There will have to be a comprehensive statutory framework to bolster and promote the changes in attitudes and values that are required, and to ensure that the short-sightedness of some British employers is not allowed to disable the whole nation. Part of that statutory framework will be the establishment of a comprehensive contributory fund so that there are sufficient resources available for training to be carried out, and sufficient purpose in encouraging the training that most needs to be done. Part of that framework will be the rights of individuals to ensure that they play their part in being alive to the training opportunities that exist, and that they are encouraged to take advantage of them in a positive way. There will also be a specific measure aimed at the level of a firm. A Labour Government will put an end to the futile finger-wagging exercise at industry of the Government in favour of specific measures to encourage a firm to identify its training needs and to meet them. That will include the establishment of training committees with trade union involvement, similar to the health and safety committees. The trade unions know that training is their business, and it is right that they should play a full part. The comprehensive contributory fund will be available to support and encourage the measures that the training committees identify as necessary.

We shall also use the education and training system as a pace setter. That is vital. Skills can lead to productivity and improved performance, particularly when there is an extremely high rate of change. In that, a Labour Government will build on the pioneering work carried out by Labour local authorities in recent years, despite Government hostility and financial constraints.

The education and training system will also be an important path for tackling the lack of equal opportunities for black people and women. It will be specifically geared to the needs of increased industrial democracy, the development of a significant co-operative sector in the economy, and the talents required for effective municipal enterprise. That is what we believe in. The responsibilities of wealth creation and of improving production and performance are far too important to be left to the owners and managers of British industry. It is up to all working people to take responsibility for production, and taking that responsibility will be the measure of their willingness to share in the control of how that wealth is produced and distributed. The education and training system has a key part to play in equipping them for that role.
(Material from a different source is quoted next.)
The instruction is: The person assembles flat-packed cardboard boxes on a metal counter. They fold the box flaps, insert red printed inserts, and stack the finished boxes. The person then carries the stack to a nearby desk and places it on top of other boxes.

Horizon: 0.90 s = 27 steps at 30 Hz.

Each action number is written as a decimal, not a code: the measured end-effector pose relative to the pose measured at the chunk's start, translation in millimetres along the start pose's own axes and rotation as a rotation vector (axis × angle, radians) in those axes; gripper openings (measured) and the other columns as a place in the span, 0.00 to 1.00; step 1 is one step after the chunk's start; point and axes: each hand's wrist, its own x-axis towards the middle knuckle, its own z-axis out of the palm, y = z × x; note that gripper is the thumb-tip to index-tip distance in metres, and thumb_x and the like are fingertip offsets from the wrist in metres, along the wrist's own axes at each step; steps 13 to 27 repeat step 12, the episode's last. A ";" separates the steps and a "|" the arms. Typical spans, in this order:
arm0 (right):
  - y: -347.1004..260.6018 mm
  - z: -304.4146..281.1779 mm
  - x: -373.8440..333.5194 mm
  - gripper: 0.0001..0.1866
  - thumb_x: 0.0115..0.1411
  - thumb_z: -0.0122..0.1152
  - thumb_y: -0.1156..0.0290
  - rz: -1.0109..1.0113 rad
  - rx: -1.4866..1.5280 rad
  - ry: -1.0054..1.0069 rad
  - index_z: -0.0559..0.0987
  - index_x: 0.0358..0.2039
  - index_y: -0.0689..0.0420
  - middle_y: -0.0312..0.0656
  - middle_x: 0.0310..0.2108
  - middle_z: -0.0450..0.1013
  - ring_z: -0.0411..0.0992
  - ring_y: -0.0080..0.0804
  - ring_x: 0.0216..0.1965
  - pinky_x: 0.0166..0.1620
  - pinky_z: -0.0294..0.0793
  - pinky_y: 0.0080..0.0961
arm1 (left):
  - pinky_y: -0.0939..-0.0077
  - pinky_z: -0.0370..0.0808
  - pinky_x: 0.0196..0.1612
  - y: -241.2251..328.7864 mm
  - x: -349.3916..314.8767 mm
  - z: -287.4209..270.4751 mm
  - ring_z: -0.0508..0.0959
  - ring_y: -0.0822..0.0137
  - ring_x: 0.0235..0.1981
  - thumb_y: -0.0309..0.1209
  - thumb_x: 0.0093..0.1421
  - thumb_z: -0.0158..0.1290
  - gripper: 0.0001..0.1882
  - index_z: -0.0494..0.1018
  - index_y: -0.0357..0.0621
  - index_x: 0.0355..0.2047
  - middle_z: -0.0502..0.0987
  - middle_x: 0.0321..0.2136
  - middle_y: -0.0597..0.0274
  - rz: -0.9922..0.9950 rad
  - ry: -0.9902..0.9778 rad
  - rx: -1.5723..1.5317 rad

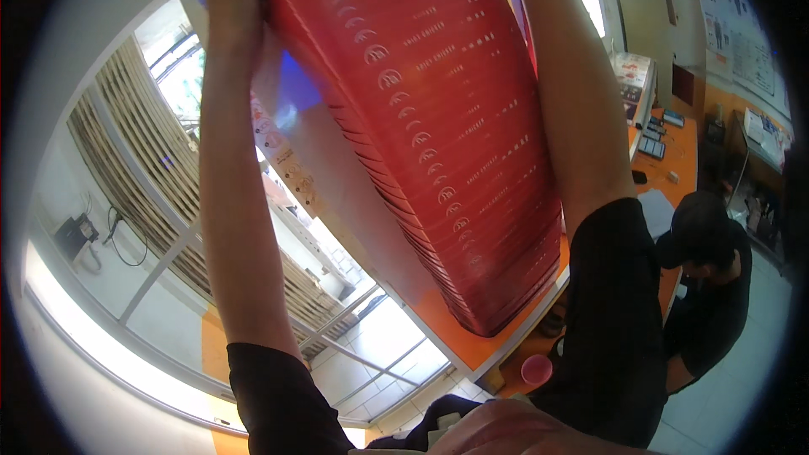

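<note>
A tall stack of red printed food boxes point(447, 135), nested closely one in another, fills the middle of the view. Its lower end is above or on an orange counter point(484, 355); contact between them is hard to judge. My left hand point(229, 0), raised at the upper left, grips the side of the stack near its top; its fingers are mostly hidden and cut off by the upper edge. My right forearm runs up along the stack's right side, and the right hand lies beyond the frame's upper edge.
At the right, a person in a black cap and shirt point(712, 286) bends beside the orange counter, where phone-like devices point(652, 147) lie. A pink cup point(536, 369) is below the counter. Glass panels and a wall-mounted telephone point(76, 236) are at the left.
</note>
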 end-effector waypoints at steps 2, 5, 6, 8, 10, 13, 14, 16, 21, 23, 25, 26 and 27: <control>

In short, the education training system of a Labour Government will embrace the concerns of industry, commerce and public and private services. But the purpose of that embrace will be, not merely to serve the economy as it is presently run, but to change it.

4.16 pm

I beg to move, to leave out from "House" to the end of the Question and to add instead thereof:

'welcomes the Government's many major initiatives which are producing for the first time coherent industrial and training strategies for the country as a whole, within which employers, in co-operation with others concerned with providing training, can anticipate and meet emerging skill needs.'.
I have listened carefully to the hon. Member for Huddersfield (Mr. Sheerman), just as I listened to what he had to say two weeks ago, but I did not hear anything new. Nor did I hear anything constructive—although, to give him his due, he was more constructive about the youth training scheme this week than he was two weeks ago. Despite the hyberbole towards the end of his speech, I did not hear anything relevant to the problems and needs of today. He talked about training committees, and a comprehensive contributory fund. We know what that means — the heavy hand of bureaucracy. That is precisely what the Opposition want. I assume that the hon. Gentleman was unable to answer my hon. Friends the Member for Langbaurgh (Mr. Holt) and for Harlow (Mr. Hayes) because he could not. The opening speech was just like last week's debate, but, for all that, I welcome the opportunity to debate training again.
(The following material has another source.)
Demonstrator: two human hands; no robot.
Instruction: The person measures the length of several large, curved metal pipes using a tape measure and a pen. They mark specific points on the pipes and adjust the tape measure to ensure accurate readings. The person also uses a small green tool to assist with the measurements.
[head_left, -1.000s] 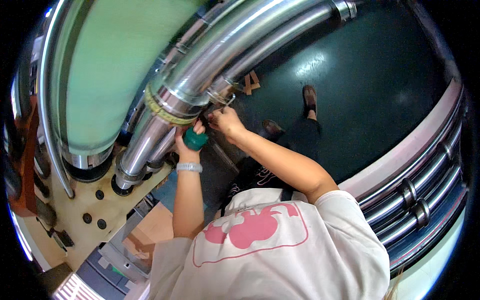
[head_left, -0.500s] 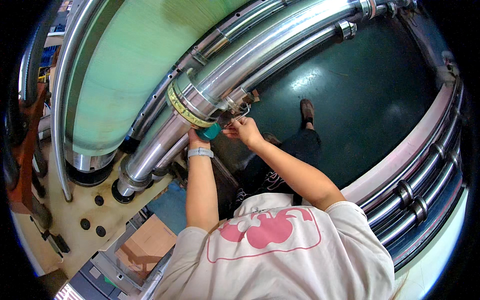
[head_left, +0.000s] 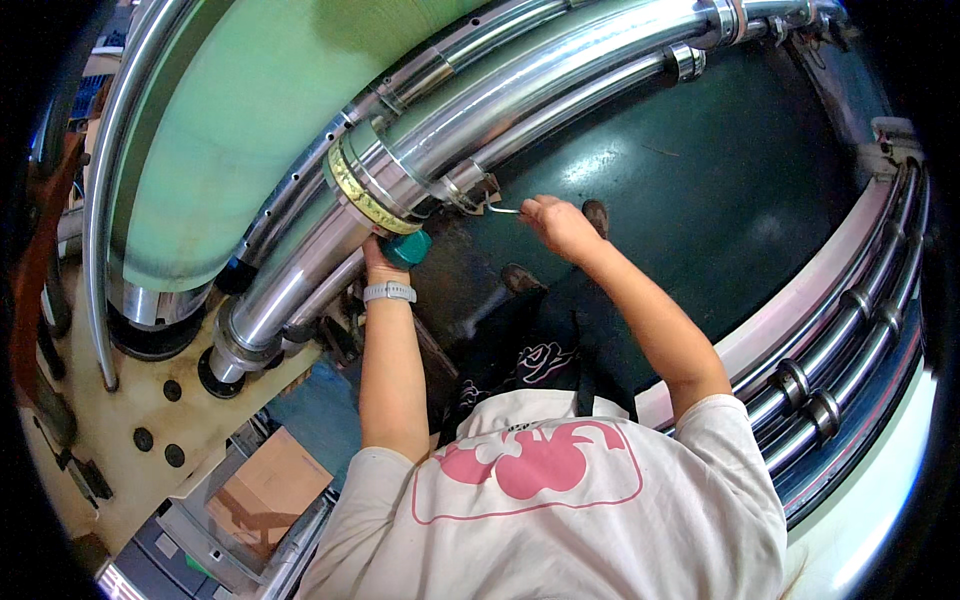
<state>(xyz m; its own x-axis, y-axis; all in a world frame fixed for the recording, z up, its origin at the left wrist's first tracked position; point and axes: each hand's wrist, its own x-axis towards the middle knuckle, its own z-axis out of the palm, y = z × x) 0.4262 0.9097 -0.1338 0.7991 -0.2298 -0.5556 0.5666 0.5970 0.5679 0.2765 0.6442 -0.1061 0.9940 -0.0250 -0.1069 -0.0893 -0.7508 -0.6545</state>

I agree with the hon. Gentleman that the underlying theme of "Competence and Competition", and the comparisons that are drawn between ourselves and our American, Japanese and German counterparts, show it to be an important document. All hon. Members could learn many lessons from it. The hon. Gentleman may have seen or heard of a new document produced for the Manpower Services Commission by Industrial Facts and Forecasting Ltd. which is being published this week and is entitled, "Adult Training in Britain". Research was carried out into companies in relation to their training, their profitability, their confidence in terms of their expectation of an improved position, and their expansion in their work forces and output, whether or not they use high technology skills and introduce new products. The research showed that 24 per cent. of the firms qualified as high performers, 47 per cent. as medium performers, and 29 per cent. as low performers. However—the hon. Gentleman and I may agree on this—there was found to be a high correlation between the amount of training done by firms and their business performance. More than 90 per cent. of the high performers had undertaken adult training, involving nearly 50 per cent. of their employees. Therefore, our objectives remain the same.

Of course, modern skills training is essential for Britain's economic recovery. As we have all learned, bad training equals no jobs in the future, and the pace of change is such that a sound foundation is bound to be needed on which to build further periods of training and retraining during an employee's working life. However — this is where the hon. Gentleman and I disagree completely—unless that training is relevant to the needs of today and tomorrow rather than yesterday, the time and resources spent on it will be wasted; worse, the time and resources spent on outdated training perpetuate manufacturing processes that are not only out of date but uncompetitive in world markets, so leading to lower employment prospects. That outdated training is training for bankruptcy and redundancy, not for profitability and job security.

That is why the Government have always maintained that employers are and will remain the main training providers. However, the Government can — I believe that they do—play an important role as a catalyst and as a pump-primer. Employers will remain the main providers, because they can spot the market demands first. They can then identify the skill needs and, with the Government and the providers of training, they must be in a position to plug the training gap quickly. The chasm—I believe that it was a chasm—that existed between industry and commerce and public providers of training was so wide that it was well nigh impossible to plug it quickly.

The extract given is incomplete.